Greetings from beautiful Brazil! I am here at the inaugural Sao Paulo Women on Boards conference speaking on ‘common dilemmas facing women directors’.

To read this email in your browser, go to www.mclellan.com.au/newsletter.html and click on 'read the latest issue'.

Companies in the government sector have particular constraints around the selection, recruitment and removal of directors. Frequently the process is highly sensitive with the potential for great embarrassment if anything goes awry. This month our real life case study considers what to do when a usually private and confidential process gets tipped into the public domain.

Consider: If Leon were your friend, how would you advise him?

Leon chairs a state owned enterprise that oversees commercial delivery of essential services and construction of major infrastructure projects. Recently the Minister appointed two new directors to his board to replace directors whose tenure had ended. Leon helped specify skills needed by the board.

The new directors were adequate, if not outstanding, and following their induction made a good contribution to the board and company. The board has settled well and is working effectively.

Now a national newspaper has published an article with evidence that neither of the two new directors applied through the official process or featured on the department’s shortlist of candidates presented to the Minister. A leak has occurred. An unsuccessful applicant, who was on the original shortlist and would have been a superb director and potential successor for Leon, is quoted saying this is “a disappointing but not unexpected snub”.

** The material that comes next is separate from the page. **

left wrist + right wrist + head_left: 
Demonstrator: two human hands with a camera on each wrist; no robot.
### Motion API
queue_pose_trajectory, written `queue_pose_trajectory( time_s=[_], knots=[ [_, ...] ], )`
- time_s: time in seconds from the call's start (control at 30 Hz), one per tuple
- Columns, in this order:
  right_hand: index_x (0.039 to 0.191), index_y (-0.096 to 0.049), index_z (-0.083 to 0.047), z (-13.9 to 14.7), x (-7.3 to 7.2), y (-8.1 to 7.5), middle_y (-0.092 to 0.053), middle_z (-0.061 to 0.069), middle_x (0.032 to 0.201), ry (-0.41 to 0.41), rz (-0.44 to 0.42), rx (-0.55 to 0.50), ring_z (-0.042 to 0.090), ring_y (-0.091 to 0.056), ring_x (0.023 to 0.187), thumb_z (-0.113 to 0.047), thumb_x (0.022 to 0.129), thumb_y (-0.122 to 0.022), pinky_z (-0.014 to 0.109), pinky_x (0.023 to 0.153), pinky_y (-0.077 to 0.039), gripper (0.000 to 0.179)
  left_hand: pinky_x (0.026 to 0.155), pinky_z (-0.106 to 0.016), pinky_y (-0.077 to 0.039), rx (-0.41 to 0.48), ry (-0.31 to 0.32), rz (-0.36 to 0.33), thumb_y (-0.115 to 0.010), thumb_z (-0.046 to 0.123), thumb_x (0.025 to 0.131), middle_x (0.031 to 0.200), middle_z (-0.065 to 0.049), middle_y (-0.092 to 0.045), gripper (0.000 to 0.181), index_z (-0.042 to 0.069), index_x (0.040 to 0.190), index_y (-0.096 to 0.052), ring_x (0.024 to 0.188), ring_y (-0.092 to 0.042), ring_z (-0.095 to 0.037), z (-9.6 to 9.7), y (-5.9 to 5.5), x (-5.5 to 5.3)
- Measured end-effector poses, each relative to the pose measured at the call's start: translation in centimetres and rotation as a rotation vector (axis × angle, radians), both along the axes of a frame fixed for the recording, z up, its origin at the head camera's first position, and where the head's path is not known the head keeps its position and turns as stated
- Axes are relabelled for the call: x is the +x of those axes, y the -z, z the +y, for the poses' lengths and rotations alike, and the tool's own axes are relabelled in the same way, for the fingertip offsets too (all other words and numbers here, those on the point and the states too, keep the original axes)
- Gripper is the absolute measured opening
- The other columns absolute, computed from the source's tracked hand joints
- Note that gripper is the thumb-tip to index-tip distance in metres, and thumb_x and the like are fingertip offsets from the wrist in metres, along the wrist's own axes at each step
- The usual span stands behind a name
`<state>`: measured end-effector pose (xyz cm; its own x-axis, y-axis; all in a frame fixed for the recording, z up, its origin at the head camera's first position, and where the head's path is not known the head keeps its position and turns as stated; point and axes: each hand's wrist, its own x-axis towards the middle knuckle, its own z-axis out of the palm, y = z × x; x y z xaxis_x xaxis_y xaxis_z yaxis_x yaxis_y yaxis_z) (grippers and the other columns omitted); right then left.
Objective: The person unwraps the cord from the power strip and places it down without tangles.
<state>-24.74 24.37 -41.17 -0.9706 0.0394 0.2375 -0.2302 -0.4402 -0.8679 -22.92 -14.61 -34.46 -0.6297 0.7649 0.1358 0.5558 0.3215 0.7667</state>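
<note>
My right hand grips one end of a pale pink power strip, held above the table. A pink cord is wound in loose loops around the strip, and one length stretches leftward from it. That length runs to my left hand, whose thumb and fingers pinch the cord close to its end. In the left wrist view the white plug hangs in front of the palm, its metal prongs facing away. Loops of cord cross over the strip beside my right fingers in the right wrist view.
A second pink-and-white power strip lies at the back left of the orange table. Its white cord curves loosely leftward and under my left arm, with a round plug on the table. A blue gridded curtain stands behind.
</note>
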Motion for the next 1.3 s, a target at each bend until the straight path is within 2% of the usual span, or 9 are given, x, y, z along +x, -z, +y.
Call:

The article queries the validity of recent board decisions as the enabling legislation talks about ‘duly appointed board members’ making decisions at ‘properly constituted board meetings’. Leon is reasonably sure that decisions made and contracts awarded are legitimate. However there has been opposition to one project and a vociferous minority may seize this as an excuse to reopen, delay or derail that project.

The two board members have both called Leon and apologised for the situation which they say is not of their making as they were not aware of the formal process and simply agreed to serve when asked. They have offered to resign if that would help. Leon has no power to dismiss or replace them but could accept their resignations.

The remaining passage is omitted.